● **YOUR OBJECTIVE**: Extract the opening line of the entries and every line after it, stopping at and including the line that contains "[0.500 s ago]". Do not include pictures.

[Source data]
┄┄┄┄┄┄┄┄┄┄┄┄┄┄┄┄┄┄┄┄

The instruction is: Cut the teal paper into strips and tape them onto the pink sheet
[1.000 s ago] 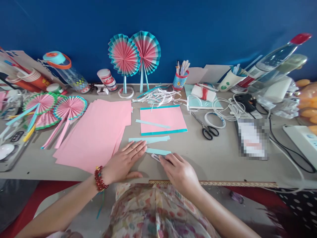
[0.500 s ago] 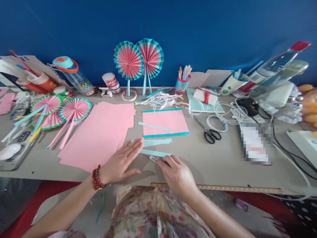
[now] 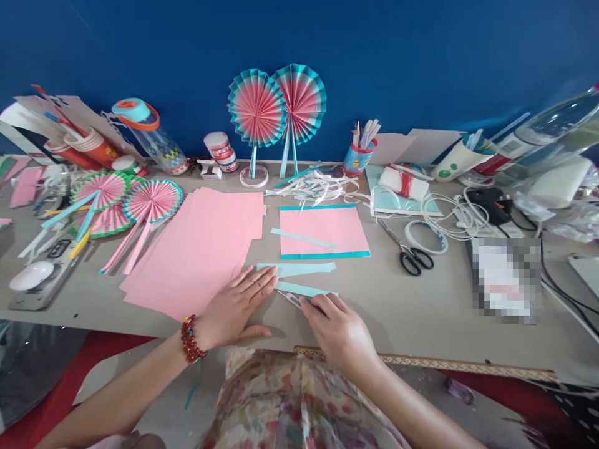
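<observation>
My left hand (image 3: 243,305) lies flat with its fingers stretched out, the fingertips at the left ends of light blue paper strips (image 3: 304,269) on the table. A utility knife (image 3: 292,299) is in my closed right hand (image 3: 339,324), its blade pointing left just below the lower blue strip (image 3: 309,289). Beyond the strips lies a pink sheet (image 3: 327,231) with teal bands along its top and bottom edges and a thin pale blue strip across it. A stack of pink paper (image 3: 196,243) spreads left of the strips, next to my left hand.
Black-handled scissors (image 3: 414,259) and a tape roll (image 3: 425,237) lie to the right, near a pixelated flat object (image 3: 505,277). Finished paper fans (image 3: 152,202) rest at left; two more (image 3: 257,112) stand against the blue wall. Paper scraps (image 3: 318,187) lie behind the pink sheet.
The view has turned slightly left, so the things on the table appear further right. Both hands keep nearly the same pose, with the utility knife still in my right hand.
</observation>
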The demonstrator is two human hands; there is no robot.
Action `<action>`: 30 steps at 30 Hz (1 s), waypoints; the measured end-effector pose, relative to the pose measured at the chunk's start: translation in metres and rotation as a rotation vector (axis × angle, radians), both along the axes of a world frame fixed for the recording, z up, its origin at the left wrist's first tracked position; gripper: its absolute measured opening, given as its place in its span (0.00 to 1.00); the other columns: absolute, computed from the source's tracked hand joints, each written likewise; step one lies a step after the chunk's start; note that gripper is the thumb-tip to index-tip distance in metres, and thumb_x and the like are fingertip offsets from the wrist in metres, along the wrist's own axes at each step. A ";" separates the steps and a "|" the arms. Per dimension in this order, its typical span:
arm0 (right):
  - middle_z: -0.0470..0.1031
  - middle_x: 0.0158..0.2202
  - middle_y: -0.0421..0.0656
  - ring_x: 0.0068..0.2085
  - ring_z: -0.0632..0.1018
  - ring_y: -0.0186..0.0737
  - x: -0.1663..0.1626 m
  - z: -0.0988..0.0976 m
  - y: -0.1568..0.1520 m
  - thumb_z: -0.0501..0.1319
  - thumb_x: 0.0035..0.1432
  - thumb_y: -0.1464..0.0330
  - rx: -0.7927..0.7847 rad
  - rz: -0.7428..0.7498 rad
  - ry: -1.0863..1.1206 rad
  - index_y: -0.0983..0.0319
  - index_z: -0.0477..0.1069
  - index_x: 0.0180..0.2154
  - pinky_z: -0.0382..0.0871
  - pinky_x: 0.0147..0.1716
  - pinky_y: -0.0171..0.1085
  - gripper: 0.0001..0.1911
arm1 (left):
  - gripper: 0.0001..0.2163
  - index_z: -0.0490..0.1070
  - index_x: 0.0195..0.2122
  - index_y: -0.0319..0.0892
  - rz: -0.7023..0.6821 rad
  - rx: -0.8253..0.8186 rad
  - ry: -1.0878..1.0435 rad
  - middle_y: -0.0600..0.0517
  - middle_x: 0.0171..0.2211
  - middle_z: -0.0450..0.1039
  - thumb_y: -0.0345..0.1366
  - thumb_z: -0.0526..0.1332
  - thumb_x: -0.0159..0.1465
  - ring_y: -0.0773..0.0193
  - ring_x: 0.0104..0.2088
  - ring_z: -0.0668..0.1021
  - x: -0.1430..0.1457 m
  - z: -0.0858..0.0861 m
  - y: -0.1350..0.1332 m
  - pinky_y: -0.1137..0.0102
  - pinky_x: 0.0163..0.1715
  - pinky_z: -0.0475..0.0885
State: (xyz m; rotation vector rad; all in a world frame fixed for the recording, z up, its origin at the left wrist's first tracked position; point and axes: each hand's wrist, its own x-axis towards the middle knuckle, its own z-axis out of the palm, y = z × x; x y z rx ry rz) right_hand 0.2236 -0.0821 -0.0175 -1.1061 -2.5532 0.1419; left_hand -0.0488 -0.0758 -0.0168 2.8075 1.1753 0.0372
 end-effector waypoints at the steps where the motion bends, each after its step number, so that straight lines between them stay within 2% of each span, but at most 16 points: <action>1: 0.73 0.35 0.46 0.35 0.71 0.41 -0.002 0.000 0.000 0.55 0.64 0.77 0.002 -0.001 -0.003 0.67 0.74 0.49 0.68 0.36 0.38 0.14 | 0.45 0.36 0.73 0.35 0.001 -0.002 -0.004 0.41 0.72 0.42 0.63 0.49 0.67 0.50 0.71 0.50 0.000 0.000 0.000 0.54 0.69 0.44; 9: 0.73 0.36 0.46 0.36 0.72 0.41 -0.017 0.001 -0.001 0.59 0.63 0.76 -0.018 -0.016 -0.026 0.66 0.74 0.50 0.68 0.34 0.38 0.14 | 0.44 0.30 0.73 0.36 -0.004 -0.072 -0.083 0.39 0.72 0.42 0.58 0.52 0.69 0.49 0.71 0.50 -0.002 0.000 0.001 0.52 0.69 0.46; 11: 0.73 0.36 0.46 0.37 0.72 0.41 -0.017 0.001 -0.001 0.59 0.63 0.75 -0.028 -0.016 -0.024 0.66 0.74 0.50 0.69 0.35 0.38 0.14 | 0.40 0.28 0.72 0.37 -0.012 -0.132 -0.158 0.39 0.72 0.42 0.53 0.51 0.71 0.50 0.71 0.50 -0.006 0.004 0.002 0.51 0.69 0.48; 14: 0.74 0.37 0.46 0.37 0.72 0.41 -0.017 0.000 -0.001 0.58 0.63 0.76 -0.037 -0.022 -0.010 0.65 0.74 0.50 0.69 0.34 0.38 0.14 | 0.33 0.24 0.72 0.38 -0.001 -0.212 -0.347 0.39 0.72 0.42 0.40 0.45 0.75 0.53 0.71 0.51 -0.015 0.011 0.002 0.51 0.68 0.50; 18: 0.74 0.37 0.46 0.36 0.71 0.41 -0.016 -0.001 -0.001 0.56 0.63 0.77 -0.031 -0.025 0.007 0.65 0.74 0.49 0.69 0.33 0.38 0.15 | 0.33 0.24 0.72 0.41 0.024 -0.198 -0.494 0.41 0.70 0.51 0.29 0.45 0.72 0.54 0.70 0.56 -0.023 0.016 -0.001 0.48 0.66 0.55; 22: 0.74 0.37 0.47 0.36 0.72 0.41 -0.016 0.000 -0.001 0.56 0.64 0.77 -0.028 -0.028 0.008 0.65 0.74 0.49 0.69 0.34 0.38 0.14 | 0.34 0.26 0.72 0.41 -0.015 -0.174 -0.474 0.42 0.68 0.57 0.27 0.47 0.71 0.55 0.67 0.62 -0.026 0.011 -0.004 0.50 0.63 0.60; 26: 0.73 0.37 0.46 0.36 0.72 0.40 -0.017 0.003 0.000 0.56 0.64 0.77 -0.050 -0.024 -0.017 0.64 0.74 0.49 0.70 0.35 0.38 0.14 | 0.34 0.25 0.72 0.39 0.006 -0.196 -0.483 0.42 0.67 0.58 0.27 0.47 0.71 0.56 0.68 0.60 -0.029 0.003 -0.006 0.51 0.65 0.58; 30: 0.73 0.37 0.46 0.36 0.71 0.40 -0.018 0.004 0.001 0.57 0.63 0.77 -0.059 -0.016 -0.018 0.64 0.74 0.49 0.69 0.36 0.38 0.14 | 0.34 0.23 0.72 0.39 0.034 -0.254 -0.505 0.43 0.68 0.57 0.28 0.46 0.72 0.57 0.68 0.59 -0.031 0.003 -0.007 0.53 0.65 0.58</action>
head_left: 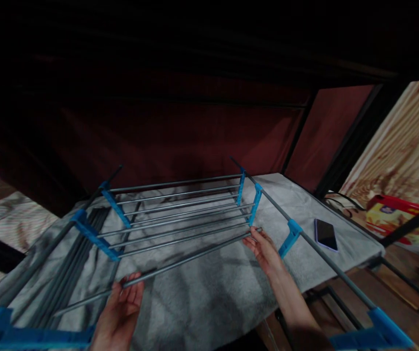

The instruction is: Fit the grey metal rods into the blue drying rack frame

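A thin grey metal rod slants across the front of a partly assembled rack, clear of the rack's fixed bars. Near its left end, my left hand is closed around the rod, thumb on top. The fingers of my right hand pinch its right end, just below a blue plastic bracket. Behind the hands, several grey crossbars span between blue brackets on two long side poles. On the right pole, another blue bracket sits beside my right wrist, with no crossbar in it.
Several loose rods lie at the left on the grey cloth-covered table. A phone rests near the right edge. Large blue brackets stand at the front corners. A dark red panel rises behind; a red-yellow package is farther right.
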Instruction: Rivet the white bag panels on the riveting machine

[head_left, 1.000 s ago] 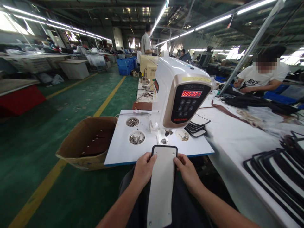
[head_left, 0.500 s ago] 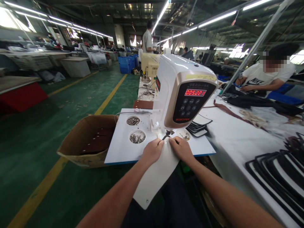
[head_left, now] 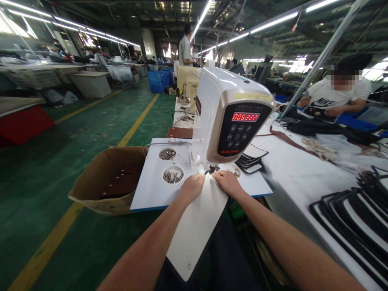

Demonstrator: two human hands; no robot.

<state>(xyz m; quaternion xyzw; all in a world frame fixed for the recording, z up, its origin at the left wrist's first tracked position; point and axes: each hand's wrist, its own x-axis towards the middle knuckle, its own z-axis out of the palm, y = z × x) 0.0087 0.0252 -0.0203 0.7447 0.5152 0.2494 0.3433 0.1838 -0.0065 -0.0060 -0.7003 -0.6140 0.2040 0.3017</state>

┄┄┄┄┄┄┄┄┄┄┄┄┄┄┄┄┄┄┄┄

● **SOLUTION FOR THIS TASK**:
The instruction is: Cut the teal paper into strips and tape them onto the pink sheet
[1.000 s ago] 
[0.500 s ago] 

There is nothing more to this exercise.